Employers Tip for November – Are you thinking of employing new staff? You may be entitled to additional tax deductions!
If you’re thinking of employing additional employees, then you may be able to claim additional tax deductions. The Revenue Job Assist allows employers a double wages deduction* in their accounts, if they employ a person who has been unemployed for 12 months or more.
*The double wages deduction may last for 3 years and applies to:
- Wages paid to a qualifying employee in a qualifying employment and
- Employer’s PRSI contributions paid in respect of such wages
In addition you may also qualify for the Department of Social Protection Employer Job (PRSI) Incentive Scheme
Double Wages deduction
The double wages deduction is an additional deduction in calculating your taxable income for the year of assessment or accounting period.
It can last for a period of up to three years from the date the employment commences, provided the employee is still employed by you.
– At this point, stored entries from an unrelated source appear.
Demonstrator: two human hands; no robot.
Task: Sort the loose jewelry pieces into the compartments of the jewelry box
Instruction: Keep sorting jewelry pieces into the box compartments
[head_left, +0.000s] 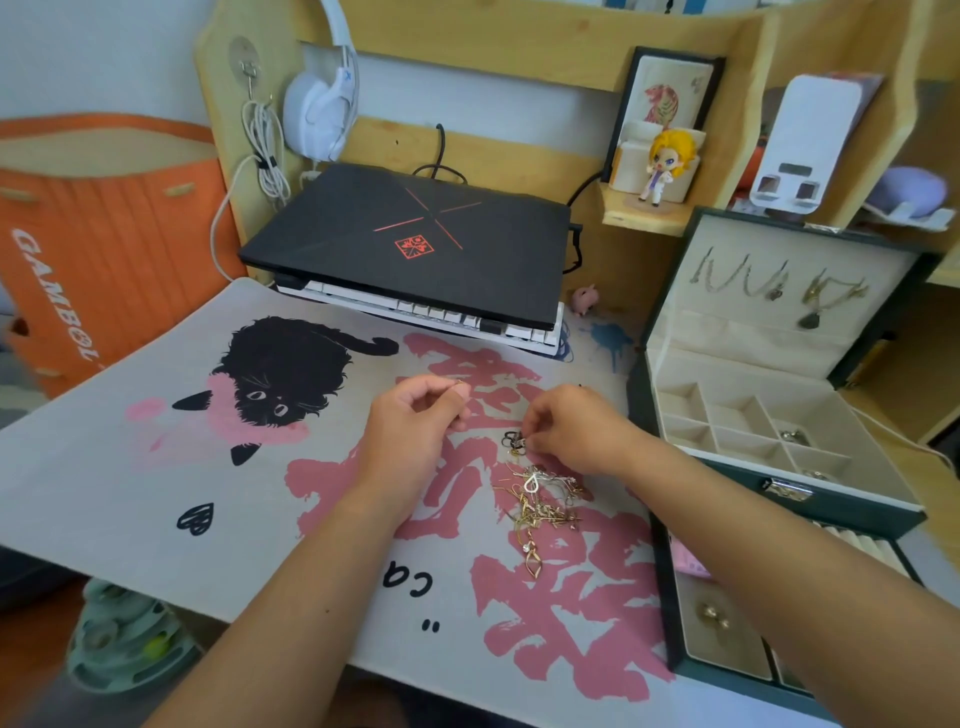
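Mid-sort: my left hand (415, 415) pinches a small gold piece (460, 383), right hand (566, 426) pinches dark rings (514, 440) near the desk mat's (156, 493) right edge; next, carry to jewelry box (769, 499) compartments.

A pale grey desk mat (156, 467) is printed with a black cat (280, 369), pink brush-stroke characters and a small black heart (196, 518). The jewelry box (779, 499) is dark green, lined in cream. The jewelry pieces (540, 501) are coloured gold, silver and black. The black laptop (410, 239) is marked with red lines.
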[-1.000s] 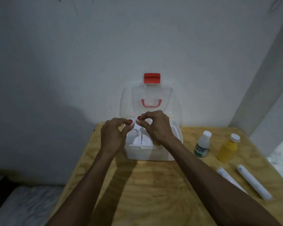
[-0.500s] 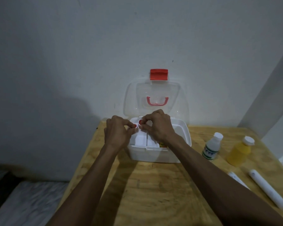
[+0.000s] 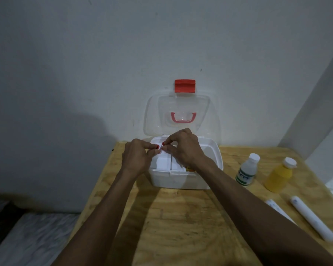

There is no limit to the number of ‘qualifying employees’ you can take on under the scheme, provided they take up ‘qualifying jobs’.
The deduction is not due if either you or the employee has benefited or is benefiting under any other employment scheme in respect of the job.
Double PRSI deductions
Under the Revenue Job Assist incentive you can claim a double deduction in your accounts for employer’s PRSI contributions paid in respect of the wages paid to the qualifying employee.